• _TASK TO CARRY OUT_: Retype the listing found below exactly, but leave out each picture.
*** STORED DATA Section Begins ***
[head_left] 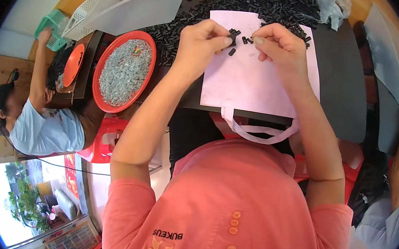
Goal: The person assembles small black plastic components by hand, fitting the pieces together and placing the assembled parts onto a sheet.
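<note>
My left hand [198, 43] is closed in a pinch over a pink non-woven bag [232, 84] lying flat on the table. Small black tubular pieces [234, 33] show at its fingertips, and one looks gripped between thumb and forefinger. Close by, my right hand [284, 51] is pinched too; what sits between its fingertips is too small to make out. Between the two hands are a couple of short black pieces [247, 40]. A single loose black piece [232, 52] rests on the bag just below the left fingertips.
A large heap of black pieces [264, 1] covers the table's far side. To the left stands a red round tray [97, 74] full of small clear-silvery parts [125, 72]. Translucent bins [134, 8] flank the far left. Other people [48, 124] work at both sides.
</note>
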Motion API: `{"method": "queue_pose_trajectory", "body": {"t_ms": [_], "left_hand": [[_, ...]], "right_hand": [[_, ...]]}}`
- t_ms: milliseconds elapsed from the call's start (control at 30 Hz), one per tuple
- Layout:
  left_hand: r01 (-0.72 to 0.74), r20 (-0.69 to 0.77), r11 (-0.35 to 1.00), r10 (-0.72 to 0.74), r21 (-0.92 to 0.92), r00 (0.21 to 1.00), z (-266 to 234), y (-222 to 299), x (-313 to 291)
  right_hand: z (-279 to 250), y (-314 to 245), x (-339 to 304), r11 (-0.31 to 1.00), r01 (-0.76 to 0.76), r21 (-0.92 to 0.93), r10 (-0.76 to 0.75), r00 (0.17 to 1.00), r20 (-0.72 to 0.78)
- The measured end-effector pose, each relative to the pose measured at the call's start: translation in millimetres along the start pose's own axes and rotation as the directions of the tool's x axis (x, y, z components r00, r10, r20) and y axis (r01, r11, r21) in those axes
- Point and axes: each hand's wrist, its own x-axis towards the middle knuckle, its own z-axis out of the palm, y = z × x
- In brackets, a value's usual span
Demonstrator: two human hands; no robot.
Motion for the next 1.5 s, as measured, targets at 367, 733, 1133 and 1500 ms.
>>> {"method": "queue_pose_trajectory", "body": {"t_ms": [367,733,1133,1500], "left_hand": [[0.212,0.094,0.796,-0.194,-0.567,0.977,21.6,-3.1,-32.2],[0.173,0.019,0.575,-0.264,-0.799,0.964,34.1,-7.7,-37.8],[0.015,-0.150,0.790,-0.134,-0.613,0.980,40.5,-4.7,-43.3],[-0.011,-0.141,0.842,-0.077,-0.539,0.987,33.3,-10.9,-46.5]], "right_hand": [[19.3,7.3,-4.2,0.849,0.378,-0.369,-0.350,0.926,0.142],[17.0,3.7,-4.1,0.910,0.285,-0.303,-0.269,0.959,0.093],[17.2,2.7,-3.7,0.889,0.359,-0.285,-0.348,0.933,0.090],[14.5,9.0,-2.9,0.746,0.470,-0.471,-0.414,0.882,0.223]]}}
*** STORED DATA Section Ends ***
• _SOLUTION FOR THIS PROBLEM_:
[head_left] 
Goal: The person assembles small black plastic components by hand, fitting the pieces together and placing the assembled parts onto a sheet.
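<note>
My left hand [198, 43] is closed in a pinch over a pink non-woven bag [232, 84] lying flat on the table. Small black tubular pieces [234, 33] show at its fingertips, and one looks gripped between thumb and forefinger. Close by, my right hand [284, 51] is pinched too; what sits between its fingertips is too small to make out. Between the two hands are a couple of short black pieces [247, 40]. A single loose black piece [232, 52] rests on the bag just below the left fingertips.
A large heap of black pieces [264, 1] covers the table's far side. To the left stands a red round tray [97, 74] full of small clear-silvery parts [125, 72]. Translucent bins [134, 8] flank the far left. Other people [48, 124] work at both sides.
</note>
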Motion API: `{"method": "queue_pose_trajectory", "body": {"t_ms": [_], "left_hand": [[_, ...]], "right_hand": [[_, ...]]}}`
- t_ms: milliseconds elapsed from the call's start (control at 30 Hz), one per tuple
- Layout:
  left_hand: r01 (-0.72 to 0.74), r20 (-0.69 to 0.77), r11 (-0.35 to 1.00), r10 (-0.72 to 0.74), r21 (-0.92 to 0.92), r00 (0.21 to 1.00), z (-266 to 234), y (-222 to 299), x (-313 to 291)
  right_hand: z (-279 to 250), y (-314 to 245), x (-339 to 304), r11 (-0.31 to 1.00), r01 (-0.76 to 0.76), r21 (-0.92 to 0.93), r10 (-0.76 to 0.75), r00 (0.17 to 1.00), r20 (-0.72 to 0.78)
- The measured end-effector pose, each relative to the pose measured at the call's start: translation in millimetres along the start pose's own axes and rotation as the directions of the tool's x axis (x, y, z components r00, r10, r20) and y axis (r01, r11, r21) in those axes
- Point and axes: each hand's wrist, its own x-axis towards the middle knuckle, its own z-axis out of the palm, y = z × x
- In brackets, a value's usual span
Demonstrator: two human hands; no robot.
Motion for the next 1.5 s, as measured, targets at 367, 733, 1133 and 1500 ms.
>>> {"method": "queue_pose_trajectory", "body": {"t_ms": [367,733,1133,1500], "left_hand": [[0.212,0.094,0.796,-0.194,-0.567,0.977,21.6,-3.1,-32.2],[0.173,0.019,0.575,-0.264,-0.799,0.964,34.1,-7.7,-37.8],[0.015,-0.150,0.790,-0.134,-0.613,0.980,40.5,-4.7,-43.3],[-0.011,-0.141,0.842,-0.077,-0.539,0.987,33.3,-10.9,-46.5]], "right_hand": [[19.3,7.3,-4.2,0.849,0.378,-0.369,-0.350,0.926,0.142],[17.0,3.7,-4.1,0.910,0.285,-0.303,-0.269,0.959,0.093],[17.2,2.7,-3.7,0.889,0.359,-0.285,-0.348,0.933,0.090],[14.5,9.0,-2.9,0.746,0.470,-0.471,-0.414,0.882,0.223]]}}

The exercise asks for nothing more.